Lantana camara, also known as big-sage (Malaysia), wild-sage, red-sage, white-sage (Caribbean) and tickberry (South Africa), is a species of flowering plant within the verbena family, Verbenaceae, that is native to the American tropics.
Lantana camara, often planted to embellish gardens, has spread from its native Central and South America to around 50 different countries, where it has become an invasive species It spread from the Americas into the rest of the world when it was brought back to Europe by Dutch explorers and cultivated widely, soon spreading into Asia and Oceania, where it established itself as a notorious weed.

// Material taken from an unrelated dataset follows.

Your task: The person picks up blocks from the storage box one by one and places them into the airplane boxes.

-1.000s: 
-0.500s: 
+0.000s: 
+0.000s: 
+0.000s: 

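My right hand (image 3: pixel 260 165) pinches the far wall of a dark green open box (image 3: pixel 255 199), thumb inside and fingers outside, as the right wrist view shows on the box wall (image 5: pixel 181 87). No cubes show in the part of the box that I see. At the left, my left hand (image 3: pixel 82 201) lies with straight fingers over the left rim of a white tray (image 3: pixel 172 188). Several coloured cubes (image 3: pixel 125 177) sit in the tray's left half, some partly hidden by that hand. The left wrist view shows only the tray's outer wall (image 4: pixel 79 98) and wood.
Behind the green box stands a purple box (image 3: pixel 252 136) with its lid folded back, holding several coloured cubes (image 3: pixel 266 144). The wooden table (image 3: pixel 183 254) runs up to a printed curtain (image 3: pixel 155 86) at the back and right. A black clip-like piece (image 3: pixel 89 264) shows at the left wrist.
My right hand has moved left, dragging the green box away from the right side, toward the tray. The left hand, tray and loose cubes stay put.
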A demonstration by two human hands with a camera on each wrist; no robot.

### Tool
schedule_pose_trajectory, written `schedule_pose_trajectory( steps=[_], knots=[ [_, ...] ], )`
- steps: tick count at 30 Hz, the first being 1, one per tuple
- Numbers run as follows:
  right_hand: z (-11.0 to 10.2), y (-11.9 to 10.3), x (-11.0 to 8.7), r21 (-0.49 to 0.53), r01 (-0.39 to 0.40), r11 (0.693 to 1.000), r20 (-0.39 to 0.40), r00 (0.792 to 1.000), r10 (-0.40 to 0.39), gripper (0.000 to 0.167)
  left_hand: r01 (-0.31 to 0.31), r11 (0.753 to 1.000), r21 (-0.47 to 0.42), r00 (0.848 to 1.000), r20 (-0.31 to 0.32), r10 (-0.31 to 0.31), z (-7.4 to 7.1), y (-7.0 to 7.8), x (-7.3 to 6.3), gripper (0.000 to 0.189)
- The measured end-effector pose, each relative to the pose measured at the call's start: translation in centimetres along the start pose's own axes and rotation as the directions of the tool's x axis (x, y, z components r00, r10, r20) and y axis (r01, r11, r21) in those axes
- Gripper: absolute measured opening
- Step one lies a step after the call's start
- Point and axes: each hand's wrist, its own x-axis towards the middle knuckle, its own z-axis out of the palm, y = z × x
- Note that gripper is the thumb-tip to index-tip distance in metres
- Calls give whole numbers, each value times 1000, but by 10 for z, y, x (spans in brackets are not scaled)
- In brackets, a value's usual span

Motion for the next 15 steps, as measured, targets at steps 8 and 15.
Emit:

Lantana camara will often outcompete other more desirable species, leading to a reduction in biodiversity. It can also cause problems if it invades agricultural areas as a result of its toxicity to livestock as well as its ability to form dense thickets which if left unchecked can greatly reduce the productivity of farm land.
The name Lantana derives from the Latin name of the wayfaring tree Viburnum lantana, the flowers of which closely resemble Lantana.
Lantana camara is a small perennial shrub which can grow to around 2 m tall and form dense thickets in a variety of environments. Due to extensive selective breeding throughout the 17th and 18th Centuries for use as an ornamental plant there are now many different L. camara cultivars.
Lantana camara has small tubular shaped flowers which each have four petals and are arranged in clusters in terminal areas stems. Flowers come in many different colours including red, yellow, white, pink and orange which differ depending on location in inflorescences, age, and maturity. After pollination occurs the colour of the flowers change (typically from yellow to orangish, pinkish, or reddish), this is believed to be a signal to pollinators that the pre-change colour contains a reward as well as being sexually viable, thus increasing pollination efficiency.
The leaves are broadly ovate, opposite, and simple and have a strong odour when crushed.
The fruit of L. camara is a berry-like drupe which turns from green to dark purple when mature. Both vegetative (asexual) and seed reproduction occur. Up to 12,000 fruits can be produced by each plant which are then eaten by birds and other animals which can spread the seeds over large distances, facilitating the spread of L. camara. The flower has a tutti frutti smell with a pepper undertone.